### Supplied material
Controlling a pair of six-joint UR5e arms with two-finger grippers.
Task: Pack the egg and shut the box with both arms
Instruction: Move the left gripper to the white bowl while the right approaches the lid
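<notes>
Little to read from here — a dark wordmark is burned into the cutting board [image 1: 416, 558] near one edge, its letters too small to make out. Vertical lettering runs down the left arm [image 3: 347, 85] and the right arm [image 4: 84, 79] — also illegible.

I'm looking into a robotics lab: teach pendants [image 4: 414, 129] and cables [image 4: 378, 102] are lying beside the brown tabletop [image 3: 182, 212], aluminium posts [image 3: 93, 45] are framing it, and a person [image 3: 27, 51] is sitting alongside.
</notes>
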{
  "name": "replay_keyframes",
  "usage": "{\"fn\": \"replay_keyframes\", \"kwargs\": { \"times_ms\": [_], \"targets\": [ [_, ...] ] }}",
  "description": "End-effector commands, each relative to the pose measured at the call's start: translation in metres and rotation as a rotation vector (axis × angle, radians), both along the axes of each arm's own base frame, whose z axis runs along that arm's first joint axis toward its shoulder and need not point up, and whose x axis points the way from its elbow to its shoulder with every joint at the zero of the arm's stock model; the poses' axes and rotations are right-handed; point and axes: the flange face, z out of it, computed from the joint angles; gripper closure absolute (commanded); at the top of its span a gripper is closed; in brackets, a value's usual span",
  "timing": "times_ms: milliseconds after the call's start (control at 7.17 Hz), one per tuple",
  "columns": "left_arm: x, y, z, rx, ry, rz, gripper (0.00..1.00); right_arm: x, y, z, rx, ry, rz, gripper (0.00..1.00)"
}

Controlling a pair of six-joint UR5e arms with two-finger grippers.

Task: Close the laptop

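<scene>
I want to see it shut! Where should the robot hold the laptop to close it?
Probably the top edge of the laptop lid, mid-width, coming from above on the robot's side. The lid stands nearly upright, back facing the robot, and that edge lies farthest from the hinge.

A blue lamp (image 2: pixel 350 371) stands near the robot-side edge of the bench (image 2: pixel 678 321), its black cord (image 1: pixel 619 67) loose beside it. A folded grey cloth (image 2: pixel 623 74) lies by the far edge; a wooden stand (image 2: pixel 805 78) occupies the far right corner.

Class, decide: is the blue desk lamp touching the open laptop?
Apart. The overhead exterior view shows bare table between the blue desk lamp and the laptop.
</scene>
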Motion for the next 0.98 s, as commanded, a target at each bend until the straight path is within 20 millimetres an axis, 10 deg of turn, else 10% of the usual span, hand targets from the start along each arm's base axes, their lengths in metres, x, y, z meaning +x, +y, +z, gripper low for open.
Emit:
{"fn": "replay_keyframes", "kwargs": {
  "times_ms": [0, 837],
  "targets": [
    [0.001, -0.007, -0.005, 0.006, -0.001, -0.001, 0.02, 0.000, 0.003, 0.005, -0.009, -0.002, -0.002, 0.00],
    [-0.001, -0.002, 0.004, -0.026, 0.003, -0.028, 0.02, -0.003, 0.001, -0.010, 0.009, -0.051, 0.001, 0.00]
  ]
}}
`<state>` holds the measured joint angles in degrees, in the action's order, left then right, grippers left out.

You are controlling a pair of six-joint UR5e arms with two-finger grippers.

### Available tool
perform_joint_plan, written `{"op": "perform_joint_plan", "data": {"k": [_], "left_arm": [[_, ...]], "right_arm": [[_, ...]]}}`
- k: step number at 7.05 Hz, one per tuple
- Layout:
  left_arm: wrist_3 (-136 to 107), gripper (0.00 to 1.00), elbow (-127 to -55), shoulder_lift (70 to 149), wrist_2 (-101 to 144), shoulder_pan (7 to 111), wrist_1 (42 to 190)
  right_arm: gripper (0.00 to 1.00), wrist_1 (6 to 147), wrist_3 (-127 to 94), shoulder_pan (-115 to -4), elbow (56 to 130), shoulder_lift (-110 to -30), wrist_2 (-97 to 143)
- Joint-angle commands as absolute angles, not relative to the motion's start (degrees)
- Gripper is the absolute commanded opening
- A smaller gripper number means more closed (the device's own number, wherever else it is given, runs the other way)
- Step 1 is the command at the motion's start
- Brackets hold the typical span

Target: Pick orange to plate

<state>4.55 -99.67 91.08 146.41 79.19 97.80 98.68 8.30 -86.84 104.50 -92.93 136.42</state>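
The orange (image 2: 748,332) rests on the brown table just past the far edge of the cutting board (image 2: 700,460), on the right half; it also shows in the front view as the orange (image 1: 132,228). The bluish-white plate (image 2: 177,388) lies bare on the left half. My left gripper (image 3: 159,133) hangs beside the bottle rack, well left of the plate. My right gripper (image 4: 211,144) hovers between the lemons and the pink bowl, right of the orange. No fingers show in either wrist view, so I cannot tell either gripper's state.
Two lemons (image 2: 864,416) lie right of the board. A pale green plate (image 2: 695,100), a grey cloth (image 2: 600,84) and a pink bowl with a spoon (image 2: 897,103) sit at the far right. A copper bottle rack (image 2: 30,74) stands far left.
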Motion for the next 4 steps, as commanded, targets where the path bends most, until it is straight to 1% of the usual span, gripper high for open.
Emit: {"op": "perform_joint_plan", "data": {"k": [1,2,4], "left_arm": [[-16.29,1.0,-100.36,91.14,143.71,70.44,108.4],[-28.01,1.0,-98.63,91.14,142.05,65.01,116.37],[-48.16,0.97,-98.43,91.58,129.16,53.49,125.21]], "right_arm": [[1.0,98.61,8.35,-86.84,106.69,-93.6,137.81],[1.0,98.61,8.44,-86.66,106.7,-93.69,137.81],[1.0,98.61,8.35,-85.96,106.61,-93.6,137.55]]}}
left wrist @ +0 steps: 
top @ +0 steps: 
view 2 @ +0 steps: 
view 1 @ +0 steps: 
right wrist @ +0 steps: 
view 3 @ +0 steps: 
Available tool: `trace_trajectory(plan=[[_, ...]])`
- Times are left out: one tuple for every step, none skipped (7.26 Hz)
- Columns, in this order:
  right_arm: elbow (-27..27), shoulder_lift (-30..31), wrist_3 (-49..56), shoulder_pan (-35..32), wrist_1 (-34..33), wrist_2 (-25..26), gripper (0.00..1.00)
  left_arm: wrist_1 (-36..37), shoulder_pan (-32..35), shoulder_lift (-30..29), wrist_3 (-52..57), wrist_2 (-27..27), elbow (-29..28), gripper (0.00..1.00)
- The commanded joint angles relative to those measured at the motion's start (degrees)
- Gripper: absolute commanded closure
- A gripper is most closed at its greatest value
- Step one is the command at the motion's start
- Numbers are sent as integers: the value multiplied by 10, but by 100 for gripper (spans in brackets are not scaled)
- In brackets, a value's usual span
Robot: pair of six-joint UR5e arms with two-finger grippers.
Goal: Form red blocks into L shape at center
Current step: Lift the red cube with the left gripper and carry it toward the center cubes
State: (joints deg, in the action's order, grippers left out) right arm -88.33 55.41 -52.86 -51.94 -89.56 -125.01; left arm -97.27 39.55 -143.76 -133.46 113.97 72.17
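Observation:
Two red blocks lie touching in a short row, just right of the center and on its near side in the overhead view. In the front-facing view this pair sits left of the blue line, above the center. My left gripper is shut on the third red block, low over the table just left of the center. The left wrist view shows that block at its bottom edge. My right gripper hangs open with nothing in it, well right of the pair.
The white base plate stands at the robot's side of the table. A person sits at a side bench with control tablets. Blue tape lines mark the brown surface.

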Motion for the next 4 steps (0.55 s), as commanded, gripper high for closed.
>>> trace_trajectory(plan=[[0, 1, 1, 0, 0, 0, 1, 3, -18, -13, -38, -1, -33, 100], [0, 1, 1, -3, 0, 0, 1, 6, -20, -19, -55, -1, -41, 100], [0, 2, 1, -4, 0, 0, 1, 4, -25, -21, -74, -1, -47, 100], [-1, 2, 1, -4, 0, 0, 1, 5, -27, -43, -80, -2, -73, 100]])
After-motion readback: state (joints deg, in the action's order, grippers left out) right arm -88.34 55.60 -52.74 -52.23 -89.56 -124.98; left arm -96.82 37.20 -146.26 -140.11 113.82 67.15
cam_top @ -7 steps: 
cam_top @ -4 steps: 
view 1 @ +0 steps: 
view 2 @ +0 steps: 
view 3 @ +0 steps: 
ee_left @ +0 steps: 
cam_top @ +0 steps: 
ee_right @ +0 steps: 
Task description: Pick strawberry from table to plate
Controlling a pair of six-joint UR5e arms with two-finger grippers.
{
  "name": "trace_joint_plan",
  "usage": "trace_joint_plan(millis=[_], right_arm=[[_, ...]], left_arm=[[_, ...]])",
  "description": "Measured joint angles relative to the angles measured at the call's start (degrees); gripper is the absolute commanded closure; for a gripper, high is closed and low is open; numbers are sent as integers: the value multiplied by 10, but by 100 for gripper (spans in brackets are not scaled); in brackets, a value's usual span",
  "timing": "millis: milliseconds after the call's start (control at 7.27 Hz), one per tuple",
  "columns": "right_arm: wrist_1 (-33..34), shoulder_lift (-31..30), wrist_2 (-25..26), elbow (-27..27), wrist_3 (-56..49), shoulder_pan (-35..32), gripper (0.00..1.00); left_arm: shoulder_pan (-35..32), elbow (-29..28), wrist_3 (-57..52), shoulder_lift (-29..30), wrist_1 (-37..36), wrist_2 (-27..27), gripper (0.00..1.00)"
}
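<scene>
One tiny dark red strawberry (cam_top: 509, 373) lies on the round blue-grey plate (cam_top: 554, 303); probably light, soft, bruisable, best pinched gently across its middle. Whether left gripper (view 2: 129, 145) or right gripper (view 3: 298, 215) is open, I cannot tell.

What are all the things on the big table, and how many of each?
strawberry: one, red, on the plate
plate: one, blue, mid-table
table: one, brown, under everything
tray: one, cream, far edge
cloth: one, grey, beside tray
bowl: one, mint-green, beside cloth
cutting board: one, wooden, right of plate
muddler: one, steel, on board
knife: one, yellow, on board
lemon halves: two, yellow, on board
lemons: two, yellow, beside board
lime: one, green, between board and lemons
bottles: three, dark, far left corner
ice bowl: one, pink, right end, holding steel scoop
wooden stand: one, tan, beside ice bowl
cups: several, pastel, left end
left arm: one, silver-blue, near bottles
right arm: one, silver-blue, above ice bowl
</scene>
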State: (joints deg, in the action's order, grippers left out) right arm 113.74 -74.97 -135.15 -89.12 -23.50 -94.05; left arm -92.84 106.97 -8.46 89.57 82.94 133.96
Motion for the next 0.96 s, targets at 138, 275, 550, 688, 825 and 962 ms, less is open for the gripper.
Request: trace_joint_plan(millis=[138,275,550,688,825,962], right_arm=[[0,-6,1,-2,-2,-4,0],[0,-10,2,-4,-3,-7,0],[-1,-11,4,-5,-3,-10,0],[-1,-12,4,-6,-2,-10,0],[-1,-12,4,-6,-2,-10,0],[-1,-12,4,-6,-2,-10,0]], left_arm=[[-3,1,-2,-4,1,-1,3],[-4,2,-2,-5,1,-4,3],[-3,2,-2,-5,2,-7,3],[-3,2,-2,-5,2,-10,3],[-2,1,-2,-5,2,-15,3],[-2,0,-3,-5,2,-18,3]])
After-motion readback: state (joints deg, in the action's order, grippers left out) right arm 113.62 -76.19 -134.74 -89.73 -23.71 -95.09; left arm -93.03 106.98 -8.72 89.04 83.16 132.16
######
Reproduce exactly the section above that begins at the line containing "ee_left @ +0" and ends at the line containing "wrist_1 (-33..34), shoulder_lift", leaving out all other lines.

[Answer area]
ee_left @ +0 steps: 
cam_top @ +0 steps: 
ee_right @ +0 steps: 
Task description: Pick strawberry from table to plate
Controlling a pair of six-joint UR5e arms with two-finger grippers.
{
  "name": "trace_joint_plan",
  "usage": "trace_joint_plan(millis=[_], right_arm=[[_, ...]], left_arm=[[_, ...]])",
  "description": "Measured joint angles relative to the angles measured at the call's start (degrees); gripper is the absolute commanded closure; for a gripper, high is closed and low is open; numbers are sent as integers: the value multiplied by 10, but by 100 for gripper (spans in brackets are not scaled); in brackets, a value's usual span",
  "timing": "millis: milliseconds after the call's start (control at 7.27 Hz), one per tuple",
  "columns": "right_arm: wrist_1 (-33..34), shoulder_lift (-31..30), wrist_2 (-25..26), elbow (-27..27), wrist_3 (-56..49), shoulder_pan (-35..32), gripper (0.00..1.00); left_arm: shoulder_pan (-35..32), elbow (-29..28), wrist_3 (-57..52), shoulder_lift (-29..30), wrist_1 (-37..36), wrist_2 (-27..27), gripper (0.00..1.00)"

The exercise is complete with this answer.